Your objective: Copy all of the material below, line for line.
◆ ◆ ◆
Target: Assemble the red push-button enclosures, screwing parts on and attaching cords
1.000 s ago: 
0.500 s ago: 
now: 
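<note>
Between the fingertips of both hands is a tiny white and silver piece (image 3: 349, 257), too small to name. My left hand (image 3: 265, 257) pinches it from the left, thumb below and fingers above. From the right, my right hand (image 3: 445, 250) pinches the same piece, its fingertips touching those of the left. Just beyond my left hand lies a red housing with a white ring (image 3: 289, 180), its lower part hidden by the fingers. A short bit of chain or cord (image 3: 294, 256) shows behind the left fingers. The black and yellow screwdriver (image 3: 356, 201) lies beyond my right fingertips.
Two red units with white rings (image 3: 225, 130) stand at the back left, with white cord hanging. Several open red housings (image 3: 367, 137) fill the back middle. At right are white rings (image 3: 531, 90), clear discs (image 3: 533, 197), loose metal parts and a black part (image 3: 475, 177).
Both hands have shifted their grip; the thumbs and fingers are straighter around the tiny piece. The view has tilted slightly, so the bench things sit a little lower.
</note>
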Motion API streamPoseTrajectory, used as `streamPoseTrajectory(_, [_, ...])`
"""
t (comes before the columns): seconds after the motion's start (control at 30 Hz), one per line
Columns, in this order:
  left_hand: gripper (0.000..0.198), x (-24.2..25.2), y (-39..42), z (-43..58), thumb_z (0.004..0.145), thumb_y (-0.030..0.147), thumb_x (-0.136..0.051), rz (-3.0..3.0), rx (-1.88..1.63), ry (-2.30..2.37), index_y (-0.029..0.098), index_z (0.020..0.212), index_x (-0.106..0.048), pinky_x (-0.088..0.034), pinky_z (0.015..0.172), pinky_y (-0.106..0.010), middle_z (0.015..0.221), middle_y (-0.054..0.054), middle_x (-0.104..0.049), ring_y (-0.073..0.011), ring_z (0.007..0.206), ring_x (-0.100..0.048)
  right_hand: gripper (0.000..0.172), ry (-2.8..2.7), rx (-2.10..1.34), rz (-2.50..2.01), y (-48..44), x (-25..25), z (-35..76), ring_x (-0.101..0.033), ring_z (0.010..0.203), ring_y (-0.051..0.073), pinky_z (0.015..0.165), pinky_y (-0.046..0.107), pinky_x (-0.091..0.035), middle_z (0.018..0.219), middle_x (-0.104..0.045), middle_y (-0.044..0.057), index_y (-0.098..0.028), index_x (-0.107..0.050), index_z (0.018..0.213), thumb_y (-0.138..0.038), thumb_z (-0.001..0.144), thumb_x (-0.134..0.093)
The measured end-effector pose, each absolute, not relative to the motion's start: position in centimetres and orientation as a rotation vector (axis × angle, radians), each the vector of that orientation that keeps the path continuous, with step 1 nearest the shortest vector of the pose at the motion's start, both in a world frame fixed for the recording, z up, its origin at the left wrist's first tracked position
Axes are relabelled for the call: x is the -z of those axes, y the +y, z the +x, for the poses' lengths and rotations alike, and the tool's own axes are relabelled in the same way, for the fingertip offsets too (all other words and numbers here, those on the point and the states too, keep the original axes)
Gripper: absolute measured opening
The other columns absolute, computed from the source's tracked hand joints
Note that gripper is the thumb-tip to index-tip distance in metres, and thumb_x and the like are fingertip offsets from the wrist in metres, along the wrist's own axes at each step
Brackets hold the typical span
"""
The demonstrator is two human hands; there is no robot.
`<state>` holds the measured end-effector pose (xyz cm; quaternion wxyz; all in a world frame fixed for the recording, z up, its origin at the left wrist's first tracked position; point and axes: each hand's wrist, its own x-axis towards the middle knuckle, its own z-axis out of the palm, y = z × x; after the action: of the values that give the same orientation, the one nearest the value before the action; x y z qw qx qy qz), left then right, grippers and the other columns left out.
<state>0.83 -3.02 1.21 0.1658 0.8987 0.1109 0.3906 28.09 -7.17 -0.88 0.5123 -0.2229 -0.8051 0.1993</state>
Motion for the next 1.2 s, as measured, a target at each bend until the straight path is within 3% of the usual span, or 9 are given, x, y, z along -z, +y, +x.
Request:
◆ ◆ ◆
Written answer:
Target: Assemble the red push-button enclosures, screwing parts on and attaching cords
1.000 s ago: 
0.500 s ago: 
now: 
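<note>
Between the fingertips of both hands is a tiny white and silver piece (image 3: 349, 257), too small to name. My left hand (image 3: 265, 257) pinches it from the left, thumb below and fingers above. From the right, my right hand (image 3: 445, 250) pinches the same piece, its fingertips touching those of the left. Just beyond my left hand lies a red housing with a white ring (image 3: 289, 180), its lower part hidden by the fingers. A short bit of chain or cord (image 3: 294, 256) shows behind the left fingers. The black and yellow screwdriver (image 3: 356, 201) lies beyond my right fingertips.
Two red units with white rings (image 3: 225, 130) stand at the back left, with white cord hanging. Several open red housings (image 3: 367, 137) fill the back middle. At right are white rings (image 3: 531, 90), clear discs (image 3: 533, 197), loose metal parts and a black part (image 3: 475, 177).
Both hands have shifted their grip; the thumbs and fingers are straighter around the tiny piece. The view has tilted slightly, so the bench things sit a little lower.
</note>
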Motion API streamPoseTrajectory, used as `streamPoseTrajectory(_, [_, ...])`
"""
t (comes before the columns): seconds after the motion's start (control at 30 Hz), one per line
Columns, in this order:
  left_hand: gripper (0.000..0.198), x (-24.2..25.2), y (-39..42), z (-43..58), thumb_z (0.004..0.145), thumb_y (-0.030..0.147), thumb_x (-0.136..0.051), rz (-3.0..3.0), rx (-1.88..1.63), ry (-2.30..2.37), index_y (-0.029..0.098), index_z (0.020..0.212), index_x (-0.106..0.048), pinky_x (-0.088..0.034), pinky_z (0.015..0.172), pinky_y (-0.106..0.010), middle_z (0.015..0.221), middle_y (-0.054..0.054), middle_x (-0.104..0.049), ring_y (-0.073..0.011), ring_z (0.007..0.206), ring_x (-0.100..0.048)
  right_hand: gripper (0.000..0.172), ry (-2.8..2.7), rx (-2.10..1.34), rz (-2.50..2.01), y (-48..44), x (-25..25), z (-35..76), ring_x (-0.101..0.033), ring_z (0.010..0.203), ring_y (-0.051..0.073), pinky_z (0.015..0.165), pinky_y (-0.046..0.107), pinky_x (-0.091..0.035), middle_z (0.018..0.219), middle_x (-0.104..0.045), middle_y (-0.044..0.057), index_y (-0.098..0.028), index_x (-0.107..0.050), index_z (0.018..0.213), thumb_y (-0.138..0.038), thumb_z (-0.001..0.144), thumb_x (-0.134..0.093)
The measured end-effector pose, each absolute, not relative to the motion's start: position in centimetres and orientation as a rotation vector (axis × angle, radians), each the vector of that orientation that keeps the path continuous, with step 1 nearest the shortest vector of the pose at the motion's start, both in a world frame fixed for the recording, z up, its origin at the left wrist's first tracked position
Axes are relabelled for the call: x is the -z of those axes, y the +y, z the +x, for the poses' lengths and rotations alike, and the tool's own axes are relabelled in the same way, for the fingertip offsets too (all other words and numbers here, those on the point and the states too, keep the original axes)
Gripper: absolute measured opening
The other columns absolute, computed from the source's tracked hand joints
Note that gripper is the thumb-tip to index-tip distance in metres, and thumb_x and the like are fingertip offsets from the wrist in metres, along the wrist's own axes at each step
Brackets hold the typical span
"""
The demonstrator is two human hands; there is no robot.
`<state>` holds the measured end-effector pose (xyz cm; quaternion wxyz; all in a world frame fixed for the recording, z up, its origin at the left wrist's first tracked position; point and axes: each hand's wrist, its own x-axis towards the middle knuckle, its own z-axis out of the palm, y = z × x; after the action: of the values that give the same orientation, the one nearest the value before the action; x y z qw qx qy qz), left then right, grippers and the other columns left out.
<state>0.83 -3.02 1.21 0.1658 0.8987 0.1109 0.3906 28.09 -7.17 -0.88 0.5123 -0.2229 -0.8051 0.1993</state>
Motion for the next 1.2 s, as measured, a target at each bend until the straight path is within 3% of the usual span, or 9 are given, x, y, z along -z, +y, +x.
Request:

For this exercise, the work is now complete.